SQL is, at best, an approximation of the relational model

You can spit all you like about how SQL causes these
problems, but it isn't really the cause; rather it's the
absence of a better alternative. Until you can point to
a better alternative, you're fighting a pointless battle
with the practitioners who maintain that relational
databases are hard to work with. You're saying they
shouldn't be hard, and you're right. They're saying they
*are* hard, and they're right. Read on to see why.

Ok, with that out of the way, let me introduce fact-based
modeling, and show how it solves problems that repeatedly
even occur in properly-designed relational databases. Sit
tight, this is going to take a while. I'll try to make it
shorter; please don't pick nits with my shortcuts until
you've seen the whole picture.

Suppose we want build a simple schema to record which types
of beer people like. We can record the following elementary
facts:

Person is known by Name.
Beer is known by BeerName.
Person is fond of Beer.

Here we have two entity types (Person and Beer), and two
things that might be value types (Name and BeerName). Each
entity type has a defined reference mode ("is known by"),
which each form a fact type that's a 1:1 relationship.
Finally we have one fact type, with the reading "is fond of",
in which Person and Beer both play a role.

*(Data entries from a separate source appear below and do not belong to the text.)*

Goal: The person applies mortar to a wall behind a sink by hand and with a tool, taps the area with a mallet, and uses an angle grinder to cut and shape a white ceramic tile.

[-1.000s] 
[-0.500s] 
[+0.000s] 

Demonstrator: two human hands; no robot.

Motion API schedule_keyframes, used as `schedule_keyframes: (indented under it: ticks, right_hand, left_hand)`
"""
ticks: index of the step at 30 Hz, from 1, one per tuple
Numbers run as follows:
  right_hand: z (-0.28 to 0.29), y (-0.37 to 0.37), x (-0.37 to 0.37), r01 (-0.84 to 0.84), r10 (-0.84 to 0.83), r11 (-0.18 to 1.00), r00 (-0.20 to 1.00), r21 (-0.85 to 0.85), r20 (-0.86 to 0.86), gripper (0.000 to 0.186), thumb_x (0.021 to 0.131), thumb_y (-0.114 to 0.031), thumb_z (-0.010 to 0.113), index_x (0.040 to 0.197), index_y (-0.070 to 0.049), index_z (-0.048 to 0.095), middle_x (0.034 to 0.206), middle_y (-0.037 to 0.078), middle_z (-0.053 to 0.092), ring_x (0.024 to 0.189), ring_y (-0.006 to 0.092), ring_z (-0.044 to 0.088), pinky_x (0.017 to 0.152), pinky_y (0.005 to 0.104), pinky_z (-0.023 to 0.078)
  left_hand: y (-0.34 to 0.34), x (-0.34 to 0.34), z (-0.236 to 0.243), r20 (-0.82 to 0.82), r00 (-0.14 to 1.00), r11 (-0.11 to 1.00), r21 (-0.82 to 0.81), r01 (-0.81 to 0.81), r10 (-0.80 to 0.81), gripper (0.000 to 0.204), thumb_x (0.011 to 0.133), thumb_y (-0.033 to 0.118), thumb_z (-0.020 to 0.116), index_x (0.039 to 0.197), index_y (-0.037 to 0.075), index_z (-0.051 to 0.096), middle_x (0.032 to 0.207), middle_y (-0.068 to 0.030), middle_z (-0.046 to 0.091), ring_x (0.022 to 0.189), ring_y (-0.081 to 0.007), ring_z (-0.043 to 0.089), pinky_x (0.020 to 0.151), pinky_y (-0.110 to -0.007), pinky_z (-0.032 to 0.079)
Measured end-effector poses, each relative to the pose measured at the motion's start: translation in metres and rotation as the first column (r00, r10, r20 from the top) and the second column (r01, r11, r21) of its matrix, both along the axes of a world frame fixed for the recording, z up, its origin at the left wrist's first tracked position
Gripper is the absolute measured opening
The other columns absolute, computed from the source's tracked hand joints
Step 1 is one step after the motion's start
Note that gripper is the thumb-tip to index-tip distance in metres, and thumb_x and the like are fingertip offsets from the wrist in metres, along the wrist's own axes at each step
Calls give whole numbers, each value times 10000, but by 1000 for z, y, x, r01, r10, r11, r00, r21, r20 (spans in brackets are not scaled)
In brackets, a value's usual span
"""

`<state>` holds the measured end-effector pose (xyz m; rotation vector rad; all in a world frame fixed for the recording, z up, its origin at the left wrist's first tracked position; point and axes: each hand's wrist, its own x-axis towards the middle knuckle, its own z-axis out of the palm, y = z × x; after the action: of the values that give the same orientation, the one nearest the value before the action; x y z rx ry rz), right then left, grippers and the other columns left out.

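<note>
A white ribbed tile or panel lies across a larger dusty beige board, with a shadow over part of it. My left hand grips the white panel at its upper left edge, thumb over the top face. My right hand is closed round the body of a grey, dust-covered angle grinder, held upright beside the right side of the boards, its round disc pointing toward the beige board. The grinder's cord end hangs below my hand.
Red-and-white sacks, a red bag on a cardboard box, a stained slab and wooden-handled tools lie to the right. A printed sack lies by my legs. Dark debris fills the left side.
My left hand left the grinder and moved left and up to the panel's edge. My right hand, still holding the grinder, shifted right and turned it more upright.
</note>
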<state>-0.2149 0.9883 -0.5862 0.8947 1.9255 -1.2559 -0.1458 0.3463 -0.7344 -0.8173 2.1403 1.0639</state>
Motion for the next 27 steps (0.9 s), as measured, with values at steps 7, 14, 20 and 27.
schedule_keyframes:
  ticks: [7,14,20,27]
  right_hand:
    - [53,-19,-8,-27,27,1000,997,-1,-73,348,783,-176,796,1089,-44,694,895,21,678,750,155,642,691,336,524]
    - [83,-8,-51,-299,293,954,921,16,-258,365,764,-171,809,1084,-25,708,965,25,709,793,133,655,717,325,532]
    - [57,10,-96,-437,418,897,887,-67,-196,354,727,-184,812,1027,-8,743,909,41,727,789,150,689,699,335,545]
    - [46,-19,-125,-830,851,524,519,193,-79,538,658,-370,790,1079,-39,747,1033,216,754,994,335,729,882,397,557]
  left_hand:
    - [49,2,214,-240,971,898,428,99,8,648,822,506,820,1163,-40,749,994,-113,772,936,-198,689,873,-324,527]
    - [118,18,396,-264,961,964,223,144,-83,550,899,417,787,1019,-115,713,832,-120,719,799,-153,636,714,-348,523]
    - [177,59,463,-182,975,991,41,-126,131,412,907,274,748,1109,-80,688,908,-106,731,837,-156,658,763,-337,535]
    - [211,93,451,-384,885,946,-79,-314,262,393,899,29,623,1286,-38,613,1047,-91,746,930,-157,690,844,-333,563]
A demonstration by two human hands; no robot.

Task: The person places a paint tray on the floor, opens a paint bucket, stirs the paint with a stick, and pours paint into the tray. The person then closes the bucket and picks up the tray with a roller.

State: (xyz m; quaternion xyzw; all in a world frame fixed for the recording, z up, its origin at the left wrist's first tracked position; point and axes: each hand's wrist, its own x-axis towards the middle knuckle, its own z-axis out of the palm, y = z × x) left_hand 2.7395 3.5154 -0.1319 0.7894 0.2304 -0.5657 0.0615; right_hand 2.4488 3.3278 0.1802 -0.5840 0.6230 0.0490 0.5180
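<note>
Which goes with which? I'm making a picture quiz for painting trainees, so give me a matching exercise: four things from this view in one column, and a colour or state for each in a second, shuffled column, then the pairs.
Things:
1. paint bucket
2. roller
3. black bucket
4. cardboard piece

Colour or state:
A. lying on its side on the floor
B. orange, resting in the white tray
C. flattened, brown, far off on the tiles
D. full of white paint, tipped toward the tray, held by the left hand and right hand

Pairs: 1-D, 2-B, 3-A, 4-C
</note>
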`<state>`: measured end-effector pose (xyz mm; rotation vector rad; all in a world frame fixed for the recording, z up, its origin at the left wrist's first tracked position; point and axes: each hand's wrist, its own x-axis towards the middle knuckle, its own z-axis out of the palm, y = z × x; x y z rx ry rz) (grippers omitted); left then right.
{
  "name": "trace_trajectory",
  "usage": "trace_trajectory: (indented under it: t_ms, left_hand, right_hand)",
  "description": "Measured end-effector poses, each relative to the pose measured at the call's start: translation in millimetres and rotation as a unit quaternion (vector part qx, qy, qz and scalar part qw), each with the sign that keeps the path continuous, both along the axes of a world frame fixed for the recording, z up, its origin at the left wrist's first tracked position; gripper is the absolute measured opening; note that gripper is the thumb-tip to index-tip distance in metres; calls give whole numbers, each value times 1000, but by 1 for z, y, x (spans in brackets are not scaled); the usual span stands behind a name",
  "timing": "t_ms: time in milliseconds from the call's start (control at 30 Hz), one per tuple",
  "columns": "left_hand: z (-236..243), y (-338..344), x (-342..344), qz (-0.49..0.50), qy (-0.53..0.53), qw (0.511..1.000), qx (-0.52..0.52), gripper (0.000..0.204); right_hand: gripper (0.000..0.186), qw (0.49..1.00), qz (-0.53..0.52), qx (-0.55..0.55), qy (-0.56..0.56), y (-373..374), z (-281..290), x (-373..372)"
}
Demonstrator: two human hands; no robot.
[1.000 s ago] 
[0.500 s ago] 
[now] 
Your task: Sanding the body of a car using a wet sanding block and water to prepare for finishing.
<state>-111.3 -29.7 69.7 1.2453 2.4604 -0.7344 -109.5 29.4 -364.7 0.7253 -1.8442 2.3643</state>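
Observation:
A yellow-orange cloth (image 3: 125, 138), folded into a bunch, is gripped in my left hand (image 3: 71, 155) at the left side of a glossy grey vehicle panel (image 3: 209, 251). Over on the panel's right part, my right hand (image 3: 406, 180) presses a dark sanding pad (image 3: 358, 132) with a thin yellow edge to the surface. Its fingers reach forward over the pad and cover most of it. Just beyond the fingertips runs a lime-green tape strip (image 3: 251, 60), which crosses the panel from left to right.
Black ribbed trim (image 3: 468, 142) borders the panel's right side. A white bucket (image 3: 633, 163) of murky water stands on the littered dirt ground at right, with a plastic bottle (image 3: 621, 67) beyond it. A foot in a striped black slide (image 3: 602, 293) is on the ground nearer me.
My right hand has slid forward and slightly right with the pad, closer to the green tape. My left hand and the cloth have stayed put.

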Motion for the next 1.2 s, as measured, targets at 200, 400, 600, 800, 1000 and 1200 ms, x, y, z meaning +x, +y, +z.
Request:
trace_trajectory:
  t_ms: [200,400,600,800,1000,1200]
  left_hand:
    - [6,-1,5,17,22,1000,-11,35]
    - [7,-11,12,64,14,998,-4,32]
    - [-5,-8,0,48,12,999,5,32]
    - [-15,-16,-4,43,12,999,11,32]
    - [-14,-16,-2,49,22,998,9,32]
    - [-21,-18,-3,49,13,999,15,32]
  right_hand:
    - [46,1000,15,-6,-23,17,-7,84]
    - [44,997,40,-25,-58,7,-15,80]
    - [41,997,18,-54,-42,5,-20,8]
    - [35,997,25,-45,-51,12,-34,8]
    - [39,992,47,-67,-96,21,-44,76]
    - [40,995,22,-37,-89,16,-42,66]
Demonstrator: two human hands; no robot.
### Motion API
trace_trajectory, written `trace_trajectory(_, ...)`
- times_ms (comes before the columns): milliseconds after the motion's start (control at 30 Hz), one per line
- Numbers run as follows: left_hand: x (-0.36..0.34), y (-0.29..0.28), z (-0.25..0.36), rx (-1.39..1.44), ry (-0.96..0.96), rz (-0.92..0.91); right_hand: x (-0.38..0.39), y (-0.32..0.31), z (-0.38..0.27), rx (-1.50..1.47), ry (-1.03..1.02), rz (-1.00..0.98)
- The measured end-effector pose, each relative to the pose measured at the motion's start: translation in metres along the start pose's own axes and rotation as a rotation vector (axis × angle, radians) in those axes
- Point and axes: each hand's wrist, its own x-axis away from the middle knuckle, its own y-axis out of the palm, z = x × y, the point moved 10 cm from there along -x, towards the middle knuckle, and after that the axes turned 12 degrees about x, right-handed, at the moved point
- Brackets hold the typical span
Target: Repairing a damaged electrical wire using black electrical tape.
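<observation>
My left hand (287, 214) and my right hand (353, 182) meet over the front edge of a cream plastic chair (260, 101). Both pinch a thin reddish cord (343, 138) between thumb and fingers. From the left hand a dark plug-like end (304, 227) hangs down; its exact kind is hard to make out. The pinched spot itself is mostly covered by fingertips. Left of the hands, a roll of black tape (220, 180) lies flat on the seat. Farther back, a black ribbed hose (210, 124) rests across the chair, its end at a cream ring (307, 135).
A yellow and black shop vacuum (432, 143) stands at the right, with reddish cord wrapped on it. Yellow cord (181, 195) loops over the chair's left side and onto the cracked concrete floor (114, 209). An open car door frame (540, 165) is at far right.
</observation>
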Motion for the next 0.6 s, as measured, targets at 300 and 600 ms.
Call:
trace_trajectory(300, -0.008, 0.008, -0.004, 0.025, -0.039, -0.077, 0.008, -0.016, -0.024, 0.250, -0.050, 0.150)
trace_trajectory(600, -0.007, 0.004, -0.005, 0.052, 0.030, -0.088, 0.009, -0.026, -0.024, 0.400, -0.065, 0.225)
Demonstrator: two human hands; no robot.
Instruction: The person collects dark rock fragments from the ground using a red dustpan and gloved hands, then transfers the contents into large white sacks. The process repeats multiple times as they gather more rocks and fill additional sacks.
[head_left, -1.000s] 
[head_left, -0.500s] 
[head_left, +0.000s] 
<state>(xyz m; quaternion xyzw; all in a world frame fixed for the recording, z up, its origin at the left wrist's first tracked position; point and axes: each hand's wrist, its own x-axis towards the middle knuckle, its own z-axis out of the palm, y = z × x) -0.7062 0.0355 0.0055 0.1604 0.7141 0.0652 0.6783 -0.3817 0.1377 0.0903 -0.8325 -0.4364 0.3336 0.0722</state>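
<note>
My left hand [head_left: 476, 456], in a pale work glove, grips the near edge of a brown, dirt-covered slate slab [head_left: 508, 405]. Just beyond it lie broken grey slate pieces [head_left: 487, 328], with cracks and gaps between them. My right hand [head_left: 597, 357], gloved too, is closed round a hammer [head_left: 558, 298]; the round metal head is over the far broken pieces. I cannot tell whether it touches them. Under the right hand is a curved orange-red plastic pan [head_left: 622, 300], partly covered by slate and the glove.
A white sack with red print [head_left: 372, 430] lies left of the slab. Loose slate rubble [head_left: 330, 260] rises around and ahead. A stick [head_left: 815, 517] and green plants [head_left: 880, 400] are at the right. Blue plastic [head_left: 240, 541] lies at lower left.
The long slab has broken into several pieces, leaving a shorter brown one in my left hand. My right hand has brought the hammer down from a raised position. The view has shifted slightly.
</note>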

Now this is enough information for most folk to work out
what's going on, but not yet enough to define a relational
schema; we need to know whether we will record whether a
person may be fond of more than one beer. I'm assuming that
a beer might be liked by more than one person, but lets
assume that my initial fact said "Person has favourite Beer"
instead of "Person is fond of Beer". It's also the case
that a given Person might not like any beer, but let's
assume that we have other reasons to record such a Person.

We can represent this model using the relation:

Person(Name*, BeerName?)

where * means primary key, and ? means null is allowed.

Further normalization requires:

Person(Name*)
FavouriteBeer(Name*, BeerName*)

which avoids the NULL value. Both are valid choices, since
they can be mapped to one another without loss - though the
former is a preferable physical model. Notice how in neither
case did we need a Beer() relation. That's because all fact
roles of Beer have been absorbed into one of the tables you
see. So far so good... until we get a change request.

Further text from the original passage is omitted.